Текст книги "Карабарчик"


Автор книги: Николай Глебов



сообщить о нарушении

Текущая страница: 12 (всего у книги 14 страниц)

Глава четырнадцатая

Медвежат закрыли в сарай. Кирик, Яшка и Фрося уселись на крыльцо и начали горячо обсуждать их судьбу.

– Надо отправить медвежат в Бийск, в зверинец, – предлагал Янька.

– Они еще маленькие, – стала возражать Фрося.

– Вырастут большие – всех кур и гусей у вас передавят, – заметил Кирик.

– Вот что, ребята, – Фрося посмотрела на своих друзей, – хорошо бы медвежатам дать клички. Медвежонка, который покрупнее, назовем Спирькой, он, должно быть, отчаянный забияка.

– А второго Тонкур, что значит куцый, – предложил Кирик.

– Хорошо! – Довольная Фрося сбежала с крыльца и направилась к сарайчику, где сидели пленники. Ребята последовали за ней.
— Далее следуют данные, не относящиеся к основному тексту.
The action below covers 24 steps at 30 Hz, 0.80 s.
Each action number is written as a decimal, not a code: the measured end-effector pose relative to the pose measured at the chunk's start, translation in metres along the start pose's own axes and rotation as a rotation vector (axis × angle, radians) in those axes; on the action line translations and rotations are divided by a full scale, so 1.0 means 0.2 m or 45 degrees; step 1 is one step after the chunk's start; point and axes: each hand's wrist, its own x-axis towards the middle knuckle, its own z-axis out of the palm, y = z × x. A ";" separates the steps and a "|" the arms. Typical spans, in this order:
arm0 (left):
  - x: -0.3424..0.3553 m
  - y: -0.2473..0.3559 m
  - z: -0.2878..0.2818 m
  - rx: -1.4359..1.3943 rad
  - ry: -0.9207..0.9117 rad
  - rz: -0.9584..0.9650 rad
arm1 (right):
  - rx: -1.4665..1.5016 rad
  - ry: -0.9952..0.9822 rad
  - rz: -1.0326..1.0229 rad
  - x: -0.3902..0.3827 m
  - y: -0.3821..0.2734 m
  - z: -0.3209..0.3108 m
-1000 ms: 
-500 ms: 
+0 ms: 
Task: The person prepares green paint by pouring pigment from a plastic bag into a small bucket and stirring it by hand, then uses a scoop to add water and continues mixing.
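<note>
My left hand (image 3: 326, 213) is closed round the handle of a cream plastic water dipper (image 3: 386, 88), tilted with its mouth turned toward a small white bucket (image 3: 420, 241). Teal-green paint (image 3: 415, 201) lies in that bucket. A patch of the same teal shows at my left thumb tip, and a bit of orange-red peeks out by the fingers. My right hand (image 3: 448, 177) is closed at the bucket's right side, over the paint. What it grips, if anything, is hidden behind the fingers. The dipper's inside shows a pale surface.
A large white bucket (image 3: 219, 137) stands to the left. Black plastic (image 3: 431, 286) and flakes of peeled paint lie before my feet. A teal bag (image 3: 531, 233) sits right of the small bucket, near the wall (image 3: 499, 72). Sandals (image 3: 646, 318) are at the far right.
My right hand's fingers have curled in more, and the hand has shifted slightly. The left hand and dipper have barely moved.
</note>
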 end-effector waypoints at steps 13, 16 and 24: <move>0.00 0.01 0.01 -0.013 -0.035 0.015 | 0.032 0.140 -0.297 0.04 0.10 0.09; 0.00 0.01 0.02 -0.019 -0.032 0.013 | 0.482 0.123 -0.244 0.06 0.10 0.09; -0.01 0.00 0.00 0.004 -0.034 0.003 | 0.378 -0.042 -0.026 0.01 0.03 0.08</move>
Медвежата лежали, глубоко зарывшись в сено. Фрося вернулась в дом и, налив в корытце молока, вошла в сарайчик. Янька взял за густую шерсть Спирьку и подтащил его к корытцу. Медвежонок упирался, пытаясь укусить Яньку, но когда тот толкнул его мордочкой в молоко, Спирька облизнулся и торопливо начал лакать. Кирик, вытащив из сена Тонкура, поднес его к Спирьке: и оба медвежонка, отталкивая друг друга, как поросята, принялись за еду. Закончив с молоком и вылизав начисто корытце, Спирька стал толкать его носом к выходу из сарая. Во дворе его увидел Мойнок. Помахивая хвостом, он подбежал к медвежонку. Спирька был занят своим корытцем и не заметил собаку. Увидев рядом со своей мордочкой нос Мойнока, он молниеносно хватил собаку лапой по уху. Не ожидавший такого приема Мойнок взвизгнул и вцепился острыми зубами в обидчика. Ребята с трудом оттащили разъяренного пса и закрыли Спирьку обратно в сарай.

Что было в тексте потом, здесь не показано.